_AIM OF THE EXERCISE_. What lines in the entries hold the string "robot"? List them.

_LISTED ENTRIES_.
┄┄┄┄┄┄
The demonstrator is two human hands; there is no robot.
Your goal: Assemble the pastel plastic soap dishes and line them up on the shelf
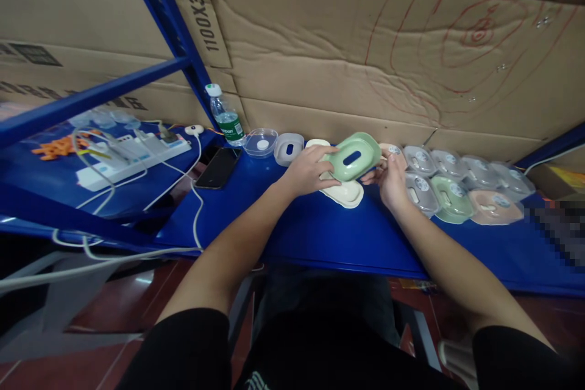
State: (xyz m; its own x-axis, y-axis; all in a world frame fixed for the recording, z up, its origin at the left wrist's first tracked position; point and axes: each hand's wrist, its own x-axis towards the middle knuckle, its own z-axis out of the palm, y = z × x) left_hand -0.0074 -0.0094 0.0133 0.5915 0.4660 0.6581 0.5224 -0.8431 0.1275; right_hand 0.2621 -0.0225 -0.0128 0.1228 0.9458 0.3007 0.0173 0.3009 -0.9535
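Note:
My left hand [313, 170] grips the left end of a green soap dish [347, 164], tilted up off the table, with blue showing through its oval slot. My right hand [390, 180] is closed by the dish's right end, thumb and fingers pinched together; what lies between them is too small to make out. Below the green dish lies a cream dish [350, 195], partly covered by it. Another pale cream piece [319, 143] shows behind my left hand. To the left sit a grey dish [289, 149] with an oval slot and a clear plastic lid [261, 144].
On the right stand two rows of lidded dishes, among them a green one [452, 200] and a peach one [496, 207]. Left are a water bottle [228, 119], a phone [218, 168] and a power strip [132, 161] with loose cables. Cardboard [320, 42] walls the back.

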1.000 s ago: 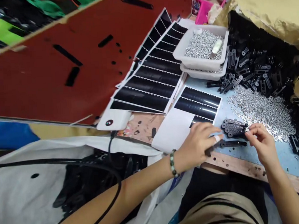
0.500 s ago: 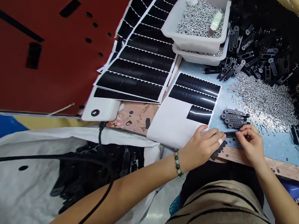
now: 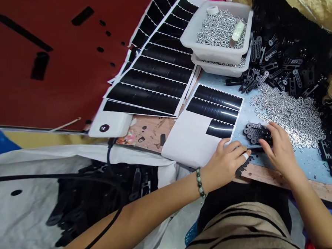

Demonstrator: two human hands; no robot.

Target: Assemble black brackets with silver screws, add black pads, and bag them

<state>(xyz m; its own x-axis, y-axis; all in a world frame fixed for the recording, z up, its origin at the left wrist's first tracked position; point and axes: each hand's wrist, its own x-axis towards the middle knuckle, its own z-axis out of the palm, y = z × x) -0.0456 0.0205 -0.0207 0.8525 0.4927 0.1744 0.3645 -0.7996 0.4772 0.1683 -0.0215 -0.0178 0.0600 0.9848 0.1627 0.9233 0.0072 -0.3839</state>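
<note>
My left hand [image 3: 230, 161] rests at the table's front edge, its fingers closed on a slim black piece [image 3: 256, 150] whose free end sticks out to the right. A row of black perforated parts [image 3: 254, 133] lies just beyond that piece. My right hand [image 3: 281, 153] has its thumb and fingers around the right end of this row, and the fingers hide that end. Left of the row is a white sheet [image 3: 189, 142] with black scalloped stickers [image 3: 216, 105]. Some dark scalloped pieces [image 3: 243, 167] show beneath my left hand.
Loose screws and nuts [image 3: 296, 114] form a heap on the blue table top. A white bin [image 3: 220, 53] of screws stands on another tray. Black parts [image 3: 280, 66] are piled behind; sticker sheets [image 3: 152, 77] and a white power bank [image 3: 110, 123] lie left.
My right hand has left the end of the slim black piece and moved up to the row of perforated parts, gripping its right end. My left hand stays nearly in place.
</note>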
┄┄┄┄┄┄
_OUTPUT BELOW_.
The demonstrator is two human hands; there is no robot.
Demonstrator: two human hands; no robot.

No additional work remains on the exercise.